## Work instructions
Give back every line of the material exactly. Skip the pictures.

## Data
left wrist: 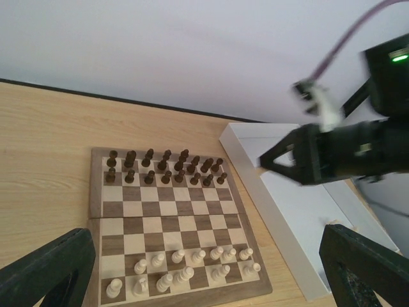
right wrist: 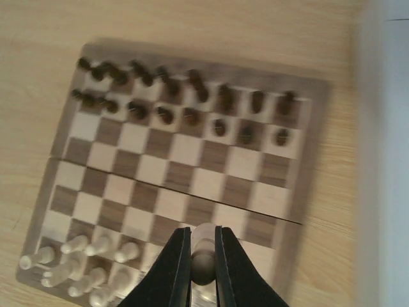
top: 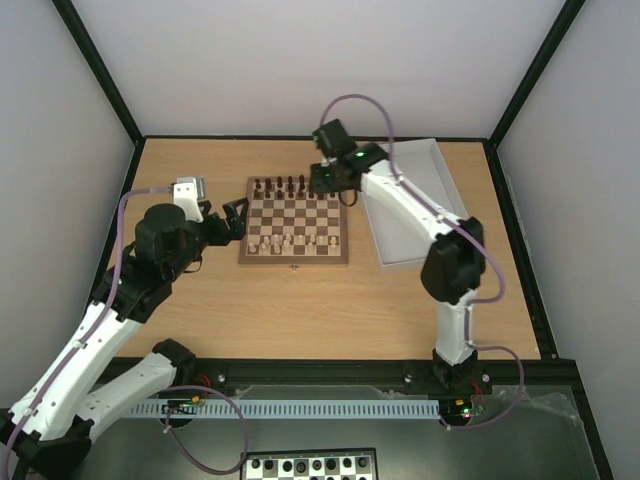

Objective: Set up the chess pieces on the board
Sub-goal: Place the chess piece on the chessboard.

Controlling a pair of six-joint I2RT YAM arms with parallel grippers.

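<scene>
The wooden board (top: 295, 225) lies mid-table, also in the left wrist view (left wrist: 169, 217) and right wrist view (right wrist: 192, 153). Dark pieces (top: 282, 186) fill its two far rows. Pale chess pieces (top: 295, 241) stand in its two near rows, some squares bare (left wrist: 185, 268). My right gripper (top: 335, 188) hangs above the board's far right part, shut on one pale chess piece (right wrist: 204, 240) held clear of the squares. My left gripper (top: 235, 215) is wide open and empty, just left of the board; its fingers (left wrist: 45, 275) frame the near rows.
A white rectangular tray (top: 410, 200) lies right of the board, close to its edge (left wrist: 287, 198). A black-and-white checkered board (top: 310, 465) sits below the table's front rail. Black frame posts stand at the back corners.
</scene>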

## Answer space
left wrist: 
right wrist: 
top: 

Objective: Set up the chess pieces on the board
Sub-goal: Place the chess piece on the chessboard.

Controlling a pair of six-joint I2RT YAM arms with parallel grippers.

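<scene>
The wooden board (top: 295, 225) lies mid-table, also in the left wrist view (left wrist: 169, 217) and right wrist view (right wrist: 192, 153). Dark pieces (top: 282, 186) fill its two far rows. Pale chess pieces (top: 295, 241) stand in its two near rows, some squares bare (left wrist: 185, 268). My right gripper (top: 335, 188) hangs above the board's far right part, shut on one pale chess piece (right wrist: 204, 240) held clear of the squares. My left gripper (top: 235, 215) is wide open and empty, just left of the board; its fingers (left wrist: 45, 275) frame the near rows.
A white rectangular tray (top: 410, 200) lies right of the board, close to its edge (left wrist: 287, 198). A black-and-white checkered board (top: 310, 465) sits below the table's front rail. Black frame posts stand at the back corners.
</scene>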

This exercise has been completed.